WORK TO COMPLETE: When a line below holds the string "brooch", show that line.

(Beginning of DATA BELOW)

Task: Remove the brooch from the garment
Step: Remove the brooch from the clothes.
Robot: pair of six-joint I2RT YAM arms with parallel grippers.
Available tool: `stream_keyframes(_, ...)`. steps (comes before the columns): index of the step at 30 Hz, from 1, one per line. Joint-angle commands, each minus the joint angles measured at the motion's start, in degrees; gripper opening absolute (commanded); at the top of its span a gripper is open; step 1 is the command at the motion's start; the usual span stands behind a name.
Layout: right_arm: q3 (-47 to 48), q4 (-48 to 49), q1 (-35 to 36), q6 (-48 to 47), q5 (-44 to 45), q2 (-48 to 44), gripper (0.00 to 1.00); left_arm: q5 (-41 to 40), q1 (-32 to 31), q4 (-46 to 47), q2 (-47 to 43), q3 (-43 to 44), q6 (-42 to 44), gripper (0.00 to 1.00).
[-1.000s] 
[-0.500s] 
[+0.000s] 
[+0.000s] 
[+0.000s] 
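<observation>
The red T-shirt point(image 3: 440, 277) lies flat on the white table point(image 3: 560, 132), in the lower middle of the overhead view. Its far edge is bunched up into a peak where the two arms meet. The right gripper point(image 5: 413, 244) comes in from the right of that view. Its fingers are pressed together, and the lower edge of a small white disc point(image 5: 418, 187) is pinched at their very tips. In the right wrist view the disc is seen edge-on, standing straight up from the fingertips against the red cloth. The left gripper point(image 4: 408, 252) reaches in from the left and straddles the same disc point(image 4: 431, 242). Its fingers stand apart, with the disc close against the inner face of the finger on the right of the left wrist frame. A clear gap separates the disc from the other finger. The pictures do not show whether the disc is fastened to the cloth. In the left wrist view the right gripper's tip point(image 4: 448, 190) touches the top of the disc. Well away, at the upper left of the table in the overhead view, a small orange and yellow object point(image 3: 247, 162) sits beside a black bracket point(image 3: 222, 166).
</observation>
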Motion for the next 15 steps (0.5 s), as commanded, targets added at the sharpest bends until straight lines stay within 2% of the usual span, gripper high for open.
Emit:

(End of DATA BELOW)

TASK OUTPUT:
Task: Remove the brooch from the garment
Step: Remove the brooch from the clothes.

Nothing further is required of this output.